What sorts of justifications are there for a right to free education? The strongest reason, I think, is the sort of argument made by J.S. Mill: in order for us to live decent human lives we need to be free. Freedom, for rational agents, requires being able to make choices and pursue life plans and in order to do this we need sufficiently developed rational capacities. Education helps us become sufficiently good reasoners and gives us sufficient knowledge to evaluate our choices, so it is necessary to enable us to be properly autonomous. In other words, education is a necessary condition acting autonomously and so being free.

Another good reason for thinking we ought to provide free education, is that education is a social good. A society of uneducated people is likely to be worse than a society of educated people, and we all benefit from universal education. Therefore, society ought to pay for education.

Both of these are good reasons, but it’s not clear to me that either fully justifies free higher education. We might ask how much education is necessary for us to be able to reason and evaluate choices? The answer is probably not eighteen years worth. What higher education almost certainly does is make us better at those things, but that doesn’t mean that we have a right to it. If I have a right to sufficient food to live a minimally decent life, it doesn’t mean I have a right to enjoy gourmet food or enough food that can barely move for having stuffed myself. Presumably we don’t we think we ought to have a right to as many years of free education as we wish?

However, it is true that higher education provides a social good: we are better off as a society for the presence of trained doctors, engineers, chemists, creative artists, programmers, therapists, architects, and so forth.
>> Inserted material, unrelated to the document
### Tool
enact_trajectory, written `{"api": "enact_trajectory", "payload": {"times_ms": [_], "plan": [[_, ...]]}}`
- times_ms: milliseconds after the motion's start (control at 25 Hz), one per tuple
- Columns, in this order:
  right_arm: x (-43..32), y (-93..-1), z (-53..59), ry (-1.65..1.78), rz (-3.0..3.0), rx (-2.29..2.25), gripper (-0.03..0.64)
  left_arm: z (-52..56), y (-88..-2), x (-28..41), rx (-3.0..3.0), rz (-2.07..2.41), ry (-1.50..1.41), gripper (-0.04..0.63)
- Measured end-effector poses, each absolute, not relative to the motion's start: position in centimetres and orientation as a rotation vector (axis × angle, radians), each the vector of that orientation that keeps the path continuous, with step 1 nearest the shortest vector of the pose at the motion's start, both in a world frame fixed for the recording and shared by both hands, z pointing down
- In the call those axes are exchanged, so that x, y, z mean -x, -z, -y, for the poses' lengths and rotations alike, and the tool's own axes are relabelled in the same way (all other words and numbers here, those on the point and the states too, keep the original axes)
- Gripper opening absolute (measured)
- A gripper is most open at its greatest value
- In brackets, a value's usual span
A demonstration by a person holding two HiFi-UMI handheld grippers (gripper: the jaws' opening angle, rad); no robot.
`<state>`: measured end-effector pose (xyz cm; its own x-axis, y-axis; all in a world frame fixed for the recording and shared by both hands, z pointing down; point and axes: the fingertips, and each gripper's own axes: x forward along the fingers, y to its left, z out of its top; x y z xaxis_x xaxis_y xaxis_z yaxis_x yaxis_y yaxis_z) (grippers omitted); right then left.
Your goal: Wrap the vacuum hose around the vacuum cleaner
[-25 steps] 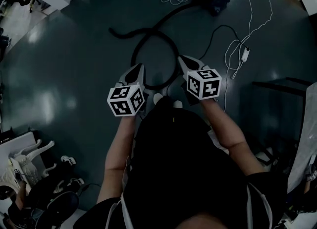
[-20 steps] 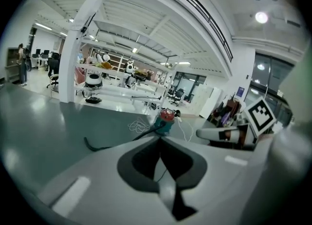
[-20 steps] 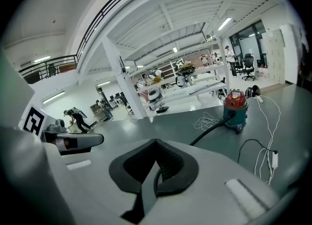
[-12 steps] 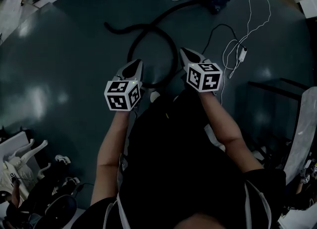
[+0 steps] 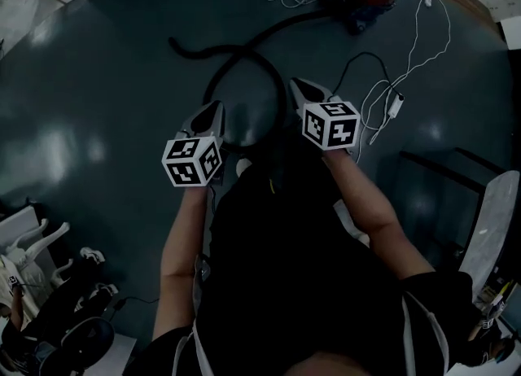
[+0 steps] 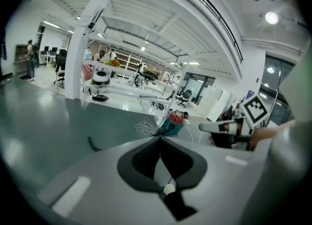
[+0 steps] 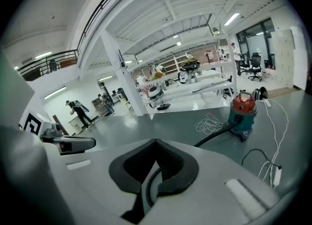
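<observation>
Head view: black hose [image 5: 244, 51] looped on smooth grey floor [image 5: 122, 81], just ahead of left tongs [image 5: 213, 110] and right tongs [image 5: 298, 85]. Long run heading up-right to drum-shaped vacuum cleaner [image 5: 366, 10], right tongs nearer it.
Left gripper view: pressed together, empty.
Right gripper view: likewise together, empty, hose curving away to the red-topped vacuum cleaner.

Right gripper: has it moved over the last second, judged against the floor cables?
Yes. In the head view the right gripper has advanced up-picture toward the vacuum cleaner, closing on the level of the white cable's adapter.
</observation>
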<state>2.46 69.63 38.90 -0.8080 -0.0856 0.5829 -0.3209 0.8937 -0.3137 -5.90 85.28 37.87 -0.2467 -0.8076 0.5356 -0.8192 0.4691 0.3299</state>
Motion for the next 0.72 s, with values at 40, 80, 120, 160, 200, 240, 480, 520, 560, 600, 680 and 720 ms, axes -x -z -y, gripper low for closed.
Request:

The social good of higher education comes at a cost: money has to be redistributed to those currently in education. That means that those not in higher education are likely to be paying for those enjoying it. Perhaps this would be OK if all in higher education contributed positively to the social good, and if all in society benefited equally from it, but they don’t. Some higher education produces more social good than other higher education (although which subjects produce most, and by how much is an almost impossible question to answer). Recipients of higher education simply don’t contribute equally. Nor does everyone in society benefit equally from it. Partly, this is because higher education is also a private good: having a degree increases earning potential. If education is free, it may well mean that my local postman is having his earnings taxed in order to pay for the education of someone studying to become a banker (boo hiss!). That doesn’t seem fair to me.

It seems to me that the first reason supplied means that we ought to have a right to free education up until the point that we are regarded as autonomous adults. Given that higher education is a public good, it also seems to me that the state should contribute towards its cost. However, since higher education is also a private good – one that not everyone is able to avail themselves of, and in the interests of fairness, the individual should also contribute towards its cost. Since some education is more of a public good than others, perhaps the state should contribute variable amounts depending upon the subject. In practice, determining comparative social goods may well be too complex to do this in many cases – but it might be an argument for greater or lesser subsidy in clear cases. More money for nursing, less for the study of air-guitar!

It’s for these reasons that I will not be accepting the polite invitation sent to me earlier today to provide free seminars to the occupying students.